REPUBLIKA.CO.ID, JAKARTA -- Pengamat Politik Universitas Jayabaya, Lely Arianie, menjelaskan sejak awal konflik partai Golkar pasca munas Bali, Kementerian Hukum dan Hak Azasi Manusia (Kemenkumham) sudah mencoba mengakomodasi kedua pihak yang berpolemik, yakni Aburizal Bakrie (Ical) dan Agung Laksonno. Hal itu dilakukan dengan tidak merekomendasikan keduanya sebagai kubu yang sah untuk menjalankan Partai Golkar.

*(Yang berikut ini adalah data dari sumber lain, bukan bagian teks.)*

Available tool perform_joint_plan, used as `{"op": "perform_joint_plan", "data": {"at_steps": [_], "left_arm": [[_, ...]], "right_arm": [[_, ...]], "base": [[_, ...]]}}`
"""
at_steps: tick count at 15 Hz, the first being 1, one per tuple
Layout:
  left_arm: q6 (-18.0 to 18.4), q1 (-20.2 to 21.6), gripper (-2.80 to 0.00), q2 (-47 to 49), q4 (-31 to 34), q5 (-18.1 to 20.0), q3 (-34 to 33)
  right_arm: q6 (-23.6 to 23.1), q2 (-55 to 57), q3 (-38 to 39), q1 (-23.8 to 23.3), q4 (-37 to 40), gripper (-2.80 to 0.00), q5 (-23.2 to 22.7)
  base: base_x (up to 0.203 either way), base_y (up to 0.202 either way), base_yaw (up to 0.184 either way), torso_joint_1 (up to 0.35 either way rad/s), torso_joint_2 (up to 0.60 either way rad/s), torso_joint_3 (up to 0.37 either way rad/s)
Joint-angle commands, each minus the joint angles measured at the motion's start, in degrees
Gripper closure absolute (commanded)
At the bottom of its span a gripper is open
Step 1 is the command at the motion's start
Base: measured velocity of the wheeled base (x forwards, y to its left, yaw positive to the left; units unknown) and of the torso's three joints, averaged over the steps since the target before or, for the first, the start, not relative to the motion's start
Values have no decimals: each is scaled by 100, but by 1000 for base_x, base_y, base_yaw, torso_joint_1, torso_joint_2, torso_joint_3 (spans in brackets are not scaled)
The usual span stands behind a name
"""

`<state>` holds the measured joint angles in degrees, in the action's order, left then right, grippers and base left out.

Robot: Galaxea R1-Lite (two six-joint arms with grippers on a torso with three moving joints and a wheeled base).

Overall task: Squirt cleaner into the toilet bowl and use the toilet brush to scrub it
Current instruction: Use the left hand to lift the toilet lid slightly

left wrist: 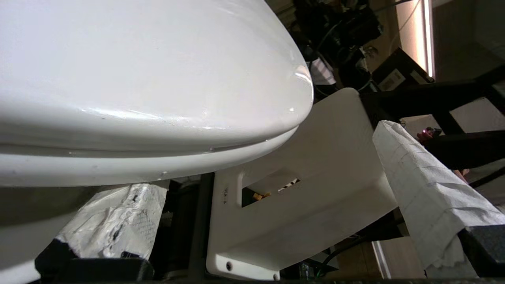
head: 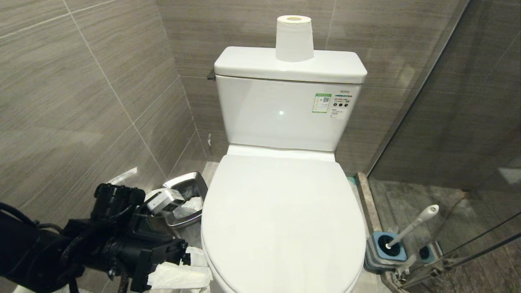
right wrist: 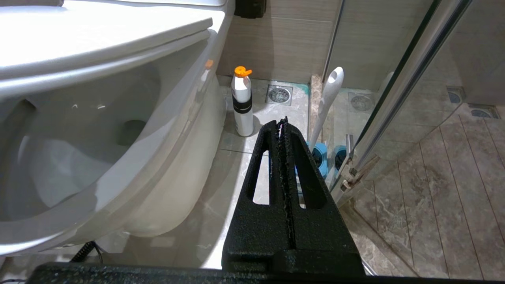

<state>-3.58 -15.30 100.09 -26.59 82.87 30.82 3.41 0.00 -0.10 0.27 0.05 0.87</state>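
Note:
The toilet bowl (right wrist: pixel 118 157) is covered by its white lid (head: pixel 281 219), which lies shut, so the inside is hidden. My left gripper (head: pixel 191 238) is open beside the lid's front-left edge, its paper-wrapped fingers (left wrist: pixel 426 197) wide apart and empty. The toilet brush (head: pixel 413 224) leans in its blue-and-grey holder (head: pixel 384 248) on the floor at the right, its white handle (right wrist: pixel 329 98) up. A white bottle with an orange cap (right wrist: pixel 242 106) stands on the floor by the toilet's base; no cleaner liquid shows. My right gripper (right wrist: pixel 282 122) hangs shut and empty above the floor.
A steel-rimmed waste bin (head: pixel 185 199) stands left of the toilet, just behind my left arm. A roll of paper (head: pixel 294 38) sits on the tank lid. Tiled walls close in on the left, and a glass shower partition (head: pixel 447 122) on the right.

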Motion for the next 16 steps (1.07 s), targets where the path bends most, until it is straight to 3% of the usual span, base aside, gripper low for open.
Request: {"op": "perform_joint_plan", "data": {"at_steps": [1, 5, 11, 16], "left_arm": [[-55, 1, -280, -227, 4, 122, 57], [-620, -15, -280, -464, -4, 157, 324], [-661, -37, -280, -406, 3, 160, 960], [-990, 8, -280, -298, -4, 134, 1544]], "right_arm": [[1, 9, 1, 0, 4, 0, 1], [1, 7, 1, 2, 3, 0, 1], [1, 9, 1, 0, 0, 0, 1], [1, 9, 1, 0, 4, 0, 1]], "base": [[0, 0, 0, 0, 0, 0], [0, 0, 0, 0, 0, 0], [0, 0, 0, 0, 0, 0], [0, 0, 0, 0, 0, 0]]}}
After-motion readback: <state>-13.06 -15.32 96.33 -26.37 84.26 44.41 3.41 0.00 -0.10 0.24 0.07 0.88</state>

''Setelah itu, Kemenkumham mengembalikan permasalahan internal itu pada Mahkamah Partai (MP)," jelas Lely, pada Republika.co.id, Jumat (13/3). Karena kewenangan MP, lanjut Lely, sudah diatur dalam Undang-Undang partai politik untuk mengurus konflik internal partai.
Selain fakta tersebut, Ical juga pernah membawa kasus ini ke pengadilan sebanyak dua kali. Tetapi, putusan pengadilan juga seperti Kemenkumham, yaitu mengembalikan persoalan ini pada MP.

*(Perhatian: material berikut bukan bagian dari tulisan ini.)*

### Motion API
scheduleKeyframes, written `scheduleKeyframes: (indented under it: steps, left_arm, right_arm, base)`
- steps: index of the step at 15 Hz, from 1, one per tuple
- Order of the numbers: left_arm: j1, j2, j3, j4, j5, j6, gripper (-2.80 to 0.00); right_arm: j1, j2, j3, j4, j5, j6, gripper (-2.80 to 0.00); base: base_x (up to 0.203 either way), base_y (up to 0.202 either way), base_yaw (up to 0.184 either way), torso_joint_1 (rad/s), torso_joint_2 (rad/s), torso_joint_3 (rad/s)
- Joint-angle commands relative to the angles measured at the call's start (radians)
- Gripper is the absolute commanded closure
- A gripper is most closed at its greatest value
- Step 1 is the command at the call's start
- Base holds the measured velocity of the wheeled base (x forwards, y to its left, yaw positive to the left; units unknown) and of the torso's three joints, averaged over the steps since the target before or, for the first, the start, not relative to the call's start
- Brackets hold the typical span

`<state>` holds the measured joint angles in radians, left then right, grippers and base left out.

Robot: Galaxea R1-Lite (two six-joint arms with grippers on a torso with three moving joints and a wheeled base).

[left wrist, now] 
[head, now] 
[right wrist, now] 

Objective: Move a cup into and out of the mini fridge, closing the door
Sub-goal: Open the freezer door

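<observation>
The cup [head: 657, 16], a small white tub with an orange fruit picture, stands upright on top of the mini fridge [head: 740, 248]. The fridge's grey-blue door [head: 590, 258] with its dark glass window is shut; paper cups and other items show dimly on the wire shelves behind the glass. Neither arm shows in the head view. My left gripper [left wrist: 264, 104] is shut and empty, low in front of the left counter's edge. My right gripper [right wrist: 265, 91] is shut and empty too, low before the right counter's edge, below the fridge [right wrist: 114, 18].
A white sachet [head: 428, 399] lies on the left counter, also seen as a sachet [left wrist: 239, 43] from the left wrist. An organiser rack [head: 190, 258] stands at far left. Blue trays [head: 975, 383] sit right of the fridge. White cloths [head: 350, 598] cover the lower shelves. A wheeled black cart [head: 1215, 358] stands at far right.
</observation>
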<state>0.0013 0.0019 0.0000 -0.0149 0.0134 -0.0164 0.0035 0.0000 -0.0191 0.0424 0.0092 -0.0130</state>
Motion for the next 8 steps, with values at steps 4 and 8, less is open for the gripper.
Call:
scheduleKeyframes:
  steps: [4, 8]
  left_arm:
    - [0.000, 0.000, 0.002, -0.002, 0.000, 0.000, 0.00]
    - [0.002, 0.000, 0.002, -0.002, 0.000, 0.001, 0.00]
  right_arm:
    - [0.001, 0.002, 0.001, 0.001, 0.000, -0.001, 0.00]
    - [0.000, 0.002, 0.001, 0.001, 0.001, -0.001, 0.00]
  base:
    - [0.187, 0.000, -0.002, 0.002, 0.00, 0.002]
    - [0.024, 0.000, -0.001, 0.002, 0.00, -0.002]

Artinya, katanya, putusan pengadilan dan Kemenkumham sudah mengacu pada kewenangan MP untuk menyelesaikan konflik internal tersebut. ''Dua-duanya juga tidak ingin mencampuri persoalan internal partai Golkar sendiri,'' tambah Lely.
Polemik Golkar sudah sampai pada titik rencana Ketua Umum DPP Partai Golkar kubu Agung Laksono yang segera mengganti Ketua Fraksi Partai Golkar DPR Ade Komaruddin dengan Agus Gumiwang Kartasasmita. Selain itu, kubu Ical masih menempuh proses di Pengadilan Tata Usaha Negara dan mendorong Hak Angket untuk menyelidiki alasan putusan Kemenkumham.